Eastern Connecticut State University was the recipient of some good news recently. Or I should say the university’s future students were. Gov. Dannel Malloy announced last week that TheDream.US, the largest privately funded national scholarship program, will be dispersing hundreds of scholarships to undocumented immigrant students to attend ECSU.
Bravo! No matter where hard-working students happen to be born, they deserve the right to quality higher education.
But while Gov. Malloy can applaud the disbursement of hundreds of thousands of dollars in private scholarships, he falls flat when it comes to supporting those very institutions poised to make the biggest impact on our state’s young people and their ability to succeed. In Connecticut and throughout the nation, public higher education is being systematically defunded, which places the current high-quality education students receive at our Connecticut State Universities in jeopardy.

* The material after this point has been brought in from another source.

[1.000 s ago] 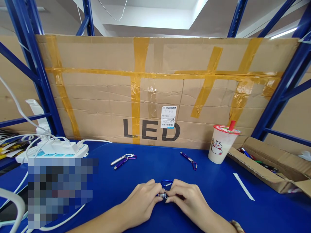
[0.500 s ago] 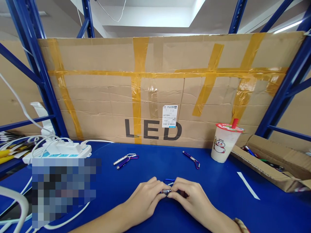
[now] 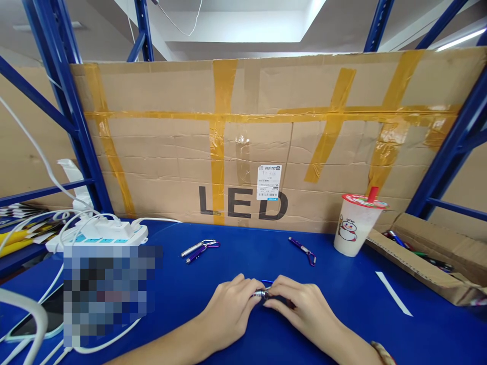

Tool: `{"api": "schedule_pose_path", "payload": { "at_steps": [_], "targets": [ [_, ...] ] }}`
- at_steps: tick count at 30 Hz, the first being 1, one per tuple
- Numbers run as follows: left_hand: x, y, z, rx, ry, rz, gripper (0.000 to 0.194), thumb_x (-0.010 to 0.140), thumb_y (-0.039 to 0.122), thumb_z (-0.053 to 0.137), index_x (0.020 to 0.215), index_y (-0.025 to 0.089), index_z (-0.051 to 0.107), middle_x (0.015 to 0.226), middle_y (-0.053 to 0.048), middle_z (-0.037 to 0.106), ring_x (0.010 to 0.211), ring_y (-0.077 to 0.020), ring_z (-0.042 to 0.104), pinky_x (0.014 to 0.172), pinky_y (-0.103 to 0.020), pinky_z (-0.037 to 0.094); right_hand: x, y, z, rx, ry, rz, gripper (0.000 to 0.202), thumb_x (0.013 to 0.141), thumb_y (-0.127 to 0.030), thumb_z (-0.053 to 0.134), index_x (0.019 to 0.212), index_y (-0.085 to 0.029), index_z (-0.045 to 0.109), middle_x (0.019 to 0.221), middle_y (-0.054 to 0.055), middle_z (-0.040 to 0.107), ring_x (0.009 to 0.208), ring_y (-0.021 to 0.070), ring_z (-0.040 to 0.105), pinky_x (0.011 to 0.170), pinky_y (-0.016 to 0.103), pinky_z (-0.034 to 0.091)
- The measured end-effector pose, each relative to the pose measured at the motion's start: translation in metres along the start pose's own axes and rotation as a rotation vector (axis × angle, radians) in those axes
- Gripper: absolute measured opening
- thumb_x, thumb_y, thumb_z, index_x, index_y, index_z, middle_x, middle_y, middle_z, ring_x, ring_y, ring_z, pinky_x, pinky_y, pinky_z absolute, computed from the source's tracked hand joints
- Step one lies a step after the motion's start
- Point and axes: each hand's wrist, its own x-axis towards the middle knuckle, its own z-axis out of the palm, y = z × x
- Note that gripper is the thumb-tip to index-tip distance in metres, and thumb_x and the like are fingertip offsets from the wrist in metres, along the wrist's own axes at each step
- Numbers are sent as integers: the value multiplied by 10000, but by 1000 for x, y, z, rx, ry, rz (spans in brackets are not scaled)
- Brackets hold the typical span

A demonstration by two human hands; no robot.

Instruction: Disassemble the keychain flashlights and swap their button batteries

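Observation:
A small silver keychain flashlight [image 3: 261, 294] is pinched between my two hands, low in the middle of the view. Thumb and fingers of my left hand [image 3: 233, 310] close round its left part and hide most of it. My right hand [image 3: 302, 304] has its fingertips on the other end. Just behind the fingers shows part of a blue carabiner clip [image 3: 267, 281]; where it joins the flashlight is hidden. Farther back lie a silver keychain flashlight [image 3: 192, 249] and a purple one [image 3: 195, 255] side by side, with another purple one [image 3: 300, 246] to the right.
At right stand a drink cup [image 3: 355, 228] with a red straw and an open cardboard box [image 3: 418, 258] holding pens. A white strip [image 3: 393, 294] lies before them. White cables and a power strip [image 3: 102, 233] occupy the left. A large cardboard sheet [image 3: 175, 152] closes the back.
The view has shifted slightly, so the surroundings sit farther right. Both hands keep their grip; the flashlight has tilted a little and less of its body shows between the fingers.

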Motion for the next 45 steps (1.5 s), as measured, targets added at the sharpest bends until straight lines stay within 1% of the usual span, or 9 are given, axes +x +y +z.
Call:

Since the Great Recession, funding for higher education has failed to rebound to pre-recession levels. State support went from just over 61 percent in 2006 to just under 52 percent in 2015. Meanwhile, tuition keeps going up. Students in Connecticut now cover on average half the costs of their higher education through tuition alone. These constant tuition increases put college out of reach for many students.
The CSU system, which includes ECSU, CCSU, SCSU, and WCSU, is already in starvation mode: employing above the national average of part-time professors; limiting library and lab hours; offering more online instruction that deprives students of the mentorship and guidance they could gain from face-to-face interaction with professors.

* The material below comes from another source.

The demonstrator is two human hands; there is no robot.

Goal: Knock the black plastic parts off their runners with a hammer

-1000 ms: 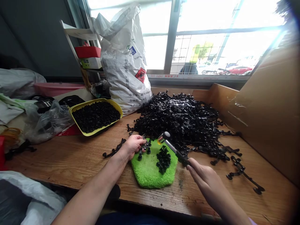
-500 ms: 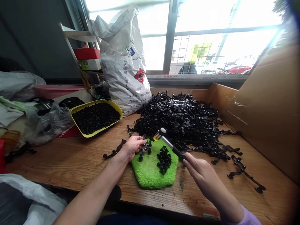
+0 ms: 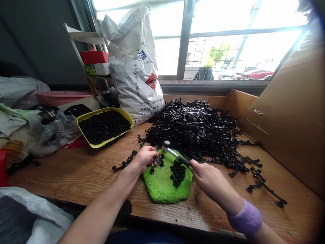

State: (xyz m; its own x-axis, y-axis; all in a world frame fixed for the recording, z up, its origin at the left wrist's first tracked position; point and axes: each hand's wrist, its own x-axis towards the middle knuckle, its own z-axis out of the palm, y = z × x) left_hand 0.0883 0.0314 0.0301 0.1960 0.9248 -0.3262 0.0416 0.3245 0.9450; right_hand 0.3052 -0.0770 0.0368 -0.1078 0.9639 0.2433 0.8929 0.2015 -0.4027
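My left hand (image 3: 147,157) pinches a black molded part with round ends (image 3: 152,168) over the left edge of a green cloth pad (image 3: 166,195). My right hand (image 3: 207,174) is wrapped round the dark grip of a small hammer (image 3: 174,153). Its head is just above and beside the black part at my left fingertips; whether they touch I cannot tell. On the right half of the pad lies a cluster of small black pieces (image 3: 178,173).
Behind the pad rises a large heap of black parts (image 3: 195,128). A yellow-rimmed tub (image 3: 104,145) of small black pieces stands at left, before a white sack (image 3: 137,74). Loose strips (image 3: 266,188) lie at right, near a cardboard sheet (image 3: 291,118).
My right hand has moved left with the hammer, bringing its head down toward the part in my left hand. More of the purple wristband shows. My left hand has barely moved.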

Curbing waste and top-heavy management is understandable. But the deep cuts we are seeing to what make up the heart and soul of public higher education will only harm the very students these institutions seek to serve. At a time when we should be strengthening colleges and universities to ensure a ready and capable Connecticut workforce, there is a concerning lack of long-term thinking. Lawmakers need to reconsider support for public higher education as a sound investment in our state’s future.
A well-educated population and work force is highly cost effective and the benefits of higher education go beyond receiving a degree or landing a job. Research shows that higher education leads to 134 percent higher annual earnings, lower rates of poverty and crime, as well as lower rates of disability or being in jail.
And while some chalk it up to a “new economic reality” with austerity measures, deep budget cuts and greater corporate tax deals as the only answer, the actual reality is that Connecticut is the richest state in the union based on per capita income. Low-to-middle income earners in our state, making less than $76,000 a year, pay double the tax rates when compared to those making more than $1.3 million a year. In terms of income inequality, Connecticut is at the top of the scale.
This means the working and middle classes are subsidizing the wealthiest of our citizens – those who need the least help. Meanwhile, public universities are being undermined because equitable tax policies are somehow taboo.
CSU students come to college to improve their lives and the lives of their families. They are largely first-generation college students; many represent ethnic and racial minorities. These new scholarships at ECSU are sure to be life-changing and hopefully dream-achieving for many of them. But as we attract new students to our institutions, we must — as a state — do everything we can to ensure our CSUs are well supported and able to continue to offer the same stellar education that students have received in years past. If we fail in that, we not only do a disservice to our students, but also to the future of our state.
John O’Connor is a sociology professor at Central Connecticut State University.